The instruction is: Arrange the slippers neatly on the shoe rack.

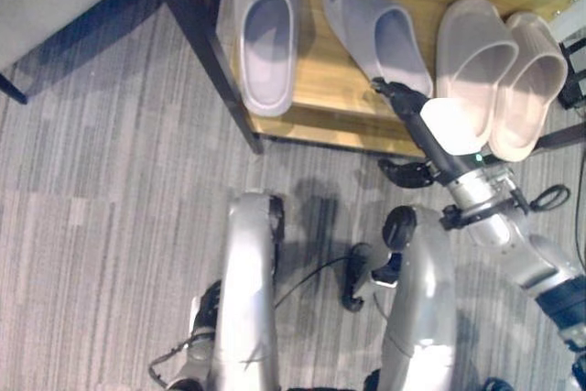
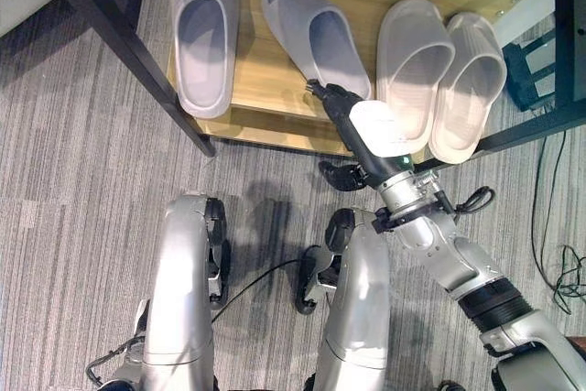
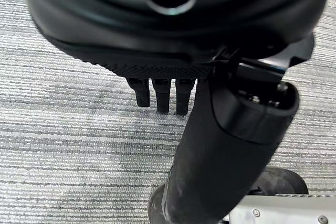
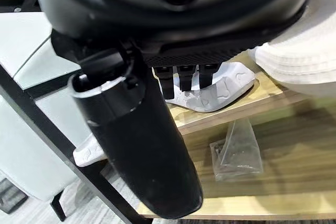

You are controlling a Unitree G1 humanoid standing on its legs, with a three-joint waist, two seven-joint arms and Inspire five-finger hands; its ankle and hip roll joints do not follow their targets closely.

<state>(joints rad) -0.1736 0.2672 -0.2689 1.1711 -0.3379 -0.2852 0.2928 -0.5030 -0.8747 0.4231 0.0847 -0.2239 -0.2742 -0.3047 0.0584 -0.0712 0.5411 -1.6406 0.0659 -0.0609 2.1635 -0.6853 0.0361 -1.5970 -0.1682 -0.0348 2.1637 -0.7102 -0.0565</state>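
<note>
Shoe rack (image 1: 330, 121), wooden top shelf: two lilac slippers, one (image 1: 267, 32) at the left end lying straight, the other (image 1: 379, 36) angled beside it, then a beige pair (image 1: 499, 66) touching side by side at the right. My right hand (image 2: 352, 121) reaches over the shelf's front edge, fingers straight and relaxed, tips at the heel of the angled lilac slipper, grasping nothing. My left hand (image 3: 163, 95) hangs above grey carpet (image 3: 63, 129), fingers loose and empty; a small clear bag (image 4: 236, 153) lies on the lower shelf.
</note>
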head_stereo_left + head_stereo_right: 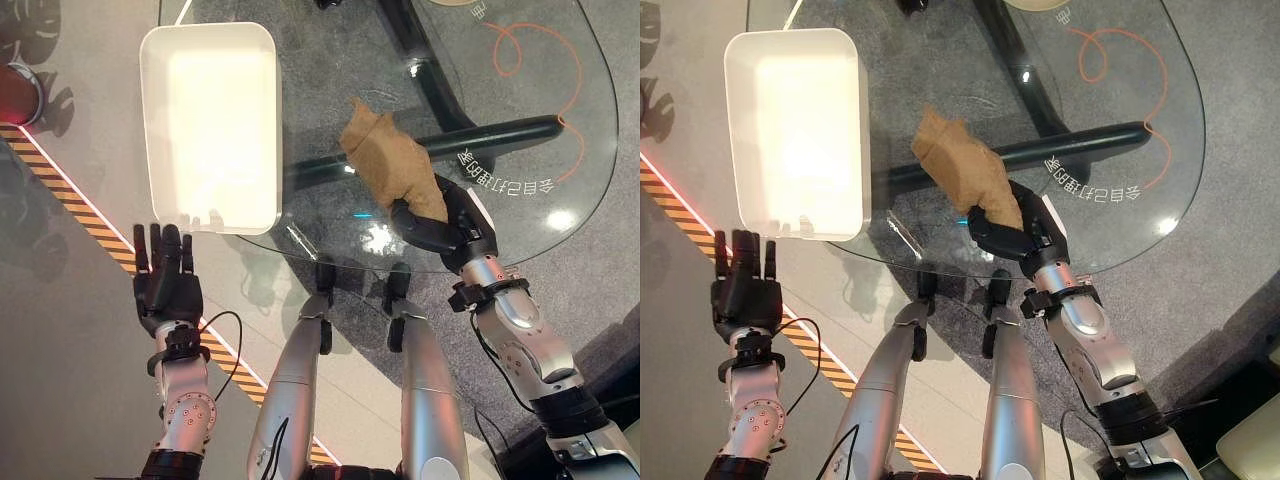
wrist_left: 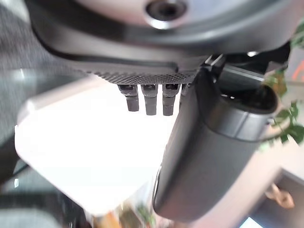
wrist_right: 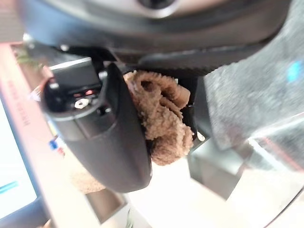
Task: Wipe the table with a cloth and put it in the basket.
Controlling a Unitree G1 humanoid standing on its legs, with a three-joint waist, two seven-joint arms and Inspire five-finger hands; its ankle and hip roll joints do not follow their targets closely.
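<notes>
A brown cloth [image 1: 390, 160] lies on the round glass table [image 1: 560, 215], its near end bunched in my right hand [image 1: 440, 228]. In the right wrist view that cloth [image 3: 164, 123] is squeezed between the thumb [image 3: 114, 137] and the curled fingers. A white rectangular basket [image 1: 212, 125] stands on the table's left side, empty inside. My left hand [image 1: 165, 280] hovers off the table, just in front of the basket's near edge, with fingers straight and nothing in it. The left wrist view has the basket [image 2: 80, 152] past the fingertips [image 2: 149, 99].
An orange squiggle [image 1: 520, 50] is drawn on the far right of the glass, with printed text [image 1: 505, 180] near the right hand. Dark table legs [image 1: 420, 60] show through the glass. A yellow-black striped tape [image 1: 70, 195] runs across the floor on the left.
</notes>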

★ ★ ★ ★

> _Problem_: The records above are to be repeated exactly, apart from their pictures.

> _Completed exercise_:
The instruction is: Arrange the slippers neatly on the shoe rack.


You are controlling a Unitree G1 humanoid standing on its legs, with a three-joint waist, two seven-joint arms and Inspire five-finger hands; its ankle and hip roll joints do not follow their targets closely.

<state>(joints rad) -0.1736 0.2672 -0.2689 1.1711 -0.3379 -0.2852 0.2928 -0.5030 -0.8747 0.4231 0.0847 -0.2239 -0.2742 -0.3047 0.0584 -0.0712 0.5411 -1.6406 0.0659 -0.0609 2.1635 -0.6853 0.0361 -1.5970 -0.1682 -0.0348 2.1637 -0.7102 -0.0565</state>
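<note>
Shoe rack (image 1: 330, 121), wooden top shelf: two lilac slippers, one (image 1: 267, 32) at the left end lying straight, the other (image 1: 379, 36) angled beside it, then a beige pair (image 1: 499, 66) touching side by side at the right. My right hand (image 2: 352, 121) reaches over the shelf's front edge, fingers straight and relaxed, tips at the heel of the angled lilac slipper, grasping nothing. My left hand (image 3: 163, 95) hangs above grey carpet (image 3: 63, 129), fingers loose and empty; a small clear bag (image 4: 236, 153) lies on the lower shelf.
</note>
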head_stereo_left + head_stereo_right: 
wrist_left: 
wrist_right: 
Task: Wipe the table with a cloth and put it in the basket.
Controlling a Unitree G1 humanoid standing on its legs, with a three-joint waist, two seven-joint arms and Inspire five-finger hands; its ankle and hip roll joints do not follow their targets closely.
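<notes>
A brown cloth [image 1: 390, 160] lies on the round glass table [image 1: 560, 215], its near end bunched in my right hand [image 1: 440, 228]. In the right wrist view that cloth [image 3: 164, 123] is squeezed between the thumb [image 3: 114, 137] and the curled fingers. A white rectangular basket [image 1: 212, 125] stands on the table's left side, empty inside. My left hand [image 1: 165, 280] hovers off the table, just in front of the basket's near edge, with fingers straight and nothing in it. The left wrist view has the basket [image 2: 80, 152] past the fingertips [image 2: 149, 99].
An orange squiggle [image 1: 520, 50] is drawn on the far right of the glass, with printed text [image 1: 505, 180] near the right hand. Dark table legs [image 1: 420, 60] show through the glass. A yellow-black striped tape [image 1: 70, 195] runs across the floor on the left.
</notes>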

The exercise has been carried out in full.